Numa quase superprodução digna de Oscar, só que com mais glitter e menos lógica, o desfile da Acadêmicos de Niterói em homenagem ao presidente Luiz Inácio Lula da Silva acabou virando um blockbuster jurídico-político. Depois que o enredo exaltou a trajetória do petista e trouxe referências que pareceram mesmo propaganda antecipada, o Partido Novo anunciou que vai à Justiça Eleitoral pedir a inelegibilidade de Lula por suposto “abuso de poder político e econômico”, acusando o desfile de ser nada mais que um comício travestido de samba-enredo.

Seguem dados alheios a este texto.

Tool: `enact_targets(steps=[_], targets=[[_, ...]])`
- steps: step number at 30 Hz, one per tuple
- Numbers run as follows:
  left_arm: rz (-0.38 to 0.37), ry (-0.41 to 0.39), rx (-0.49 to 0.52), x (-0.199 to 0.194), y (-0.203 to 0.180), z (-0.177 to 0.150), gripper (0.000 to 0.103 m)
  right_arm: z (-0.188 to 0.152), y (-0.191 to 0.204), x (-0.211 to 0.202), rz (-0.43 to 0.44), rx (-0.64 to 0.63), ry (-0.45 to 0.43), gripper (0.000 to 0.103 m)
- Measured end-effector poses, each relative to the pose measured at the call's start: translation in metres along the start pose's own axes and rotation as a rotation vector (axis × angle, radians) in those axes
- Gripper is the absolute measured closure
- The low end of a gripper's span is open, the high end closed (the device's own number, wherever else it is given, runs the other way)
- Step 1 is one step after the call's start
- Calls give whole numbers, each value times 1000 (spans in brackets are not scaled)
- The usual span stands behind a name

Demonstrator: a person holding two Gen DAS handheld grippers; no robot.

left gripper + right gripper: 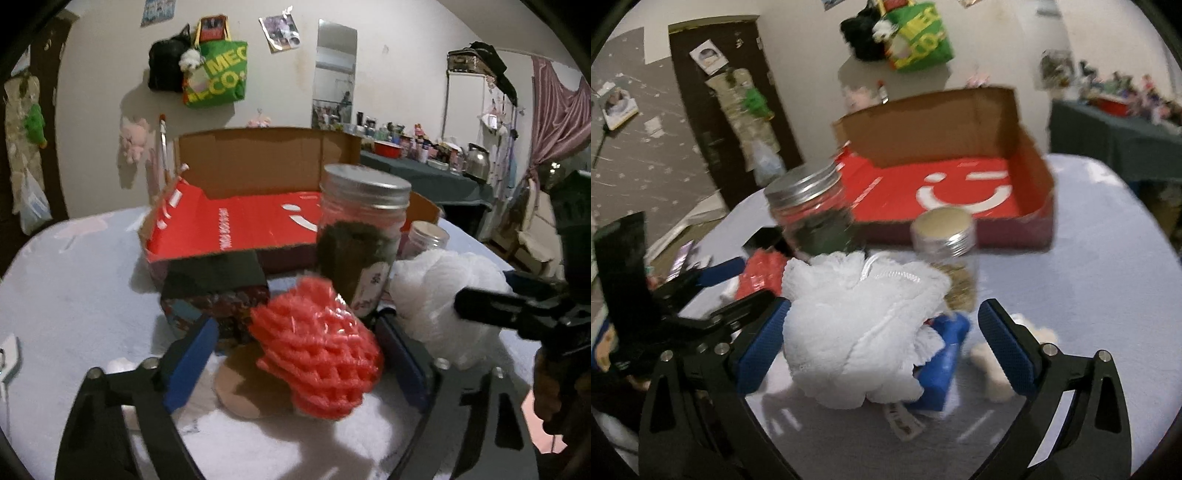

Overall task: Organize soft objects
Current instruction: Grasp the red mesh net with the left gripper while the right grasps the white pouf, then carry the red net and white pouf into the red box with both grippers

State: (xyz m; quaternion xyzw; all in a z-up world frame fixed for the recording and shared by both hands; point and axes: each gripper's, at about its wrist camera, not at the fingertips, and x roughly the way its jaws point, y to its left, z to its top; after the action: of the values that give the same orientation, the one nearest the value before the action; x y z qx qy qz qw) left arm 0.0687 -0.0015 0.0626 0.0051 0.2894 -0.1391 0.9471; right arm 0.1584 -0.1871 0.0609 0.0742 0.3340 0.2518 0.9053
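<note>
A red foam net (317, 343) lies between the wide-apart blue pads of my left gripper (295, 354), which is open and touches it on neither side that I can tell. A white mesh puff (443, 295) lies to its right. In the right wrist view the white puff (860, 325) sits between the pads of my open right gripper (882, 343), close to the left pad. The red net (761, 273) shows behind, with my left gripper (731, 273) near it. An open cardboard box with a red floor (258, 221) stands behind; it also shows in the right wrist view (960, 184).
A tall glass jar with a metal lid (362, 236) and a shorter jar (945, 251) stand in front of the box. A dark patterned box (214, 295), a tan soft item (247, 387), a blue packet (945, 354) and a small white plush (997, 369) lie on the pale cloth-covered table (74, 295).
</note>
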Motion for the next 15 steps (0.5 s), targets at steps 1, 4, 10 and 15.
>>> enact_targets(steps=[1,4,10,15], targets=[[-13,1,4,0,-1,0,27,-1,1,1,24,-1,7,18],[-46,13,31,0,-6,-2,41,-5,6,1,94,10,15,46],[-48,-5,64,-10,-13,0,52,-12,28,-19,44,-41,-58,60],[-55,-21,74,-21,-15,4,54,-10,33,-33,26,-35,-93,61]])
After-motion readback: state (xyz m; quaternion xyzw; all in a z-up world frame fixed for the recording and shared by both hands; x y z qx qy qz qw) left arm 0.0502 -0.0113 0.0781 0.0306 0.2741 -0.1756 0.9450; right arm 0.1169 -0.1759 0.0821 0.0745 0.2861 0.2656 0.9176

E como não podia faltar no roteiro dessa comédia dramática, o pré-candidato Flávio Bolsonaro surfou na onda carnavalesca e anunciou ações no TSE, inclusive com um vídeo gerado por inteligência artificial que ironiza o desfile, apelidando virtualmente o bloco de “Lulaladrão” e colocando o homenageado em fantasias dignas de meme político.

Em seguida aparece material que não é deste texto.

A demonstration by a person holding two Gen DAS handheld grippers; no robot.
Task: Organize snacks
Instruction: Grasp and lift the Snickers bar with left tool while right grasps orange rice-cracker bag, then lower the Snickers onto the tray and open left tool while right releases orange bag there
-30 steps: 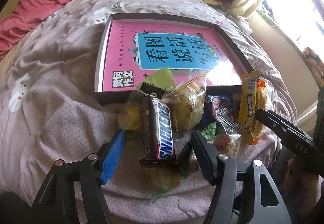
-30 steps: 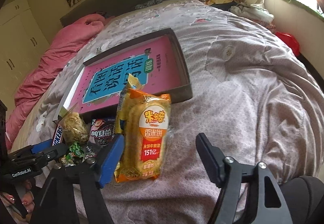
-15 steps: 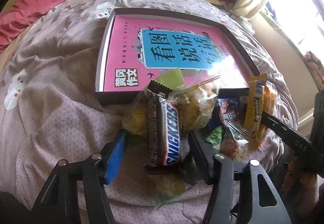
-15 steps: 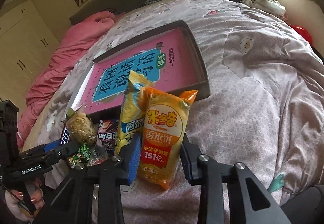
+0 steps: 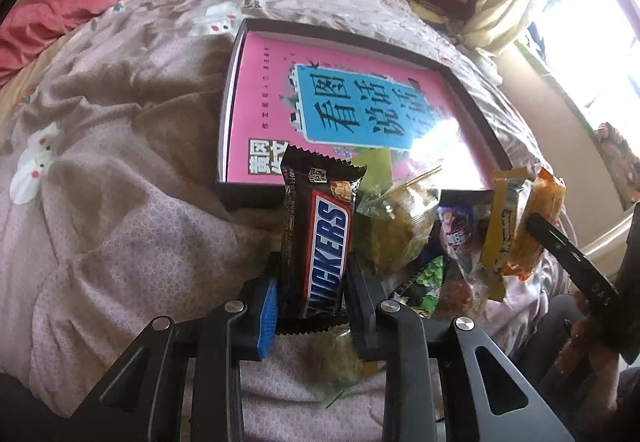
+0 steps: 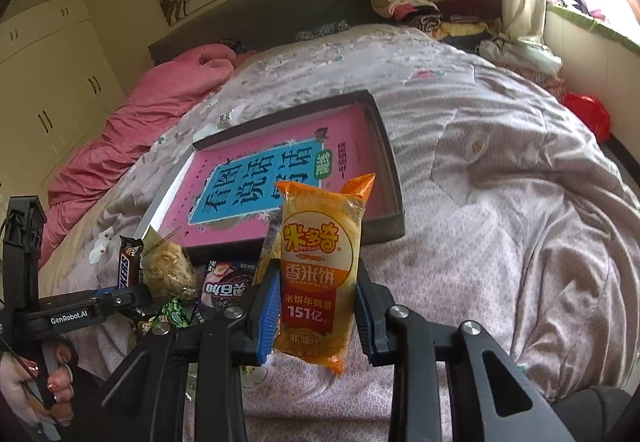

Enquanto isso, juízes do TRF-2 negaram pedidos para proibir o desfile, afinal, liberdade artística em pleno Carnaval é um clássico, e o TSE deixou claro que só depois, com batimentos firmes e olhos no relógio jurídico, poderá avaliar se houve propaganda antecipada.
No fim das contas, o que era para ser samba e saudade virou samba e processo. Carnaval virou campanha, enredo virou embargo, e os papéis se inverteram: ali, a passarela da Sapucaí foi palco de uma disputa que nenhum ala de baianas estava esperando, mas todo mundo agora comenta como se fosse parte do espetáculo.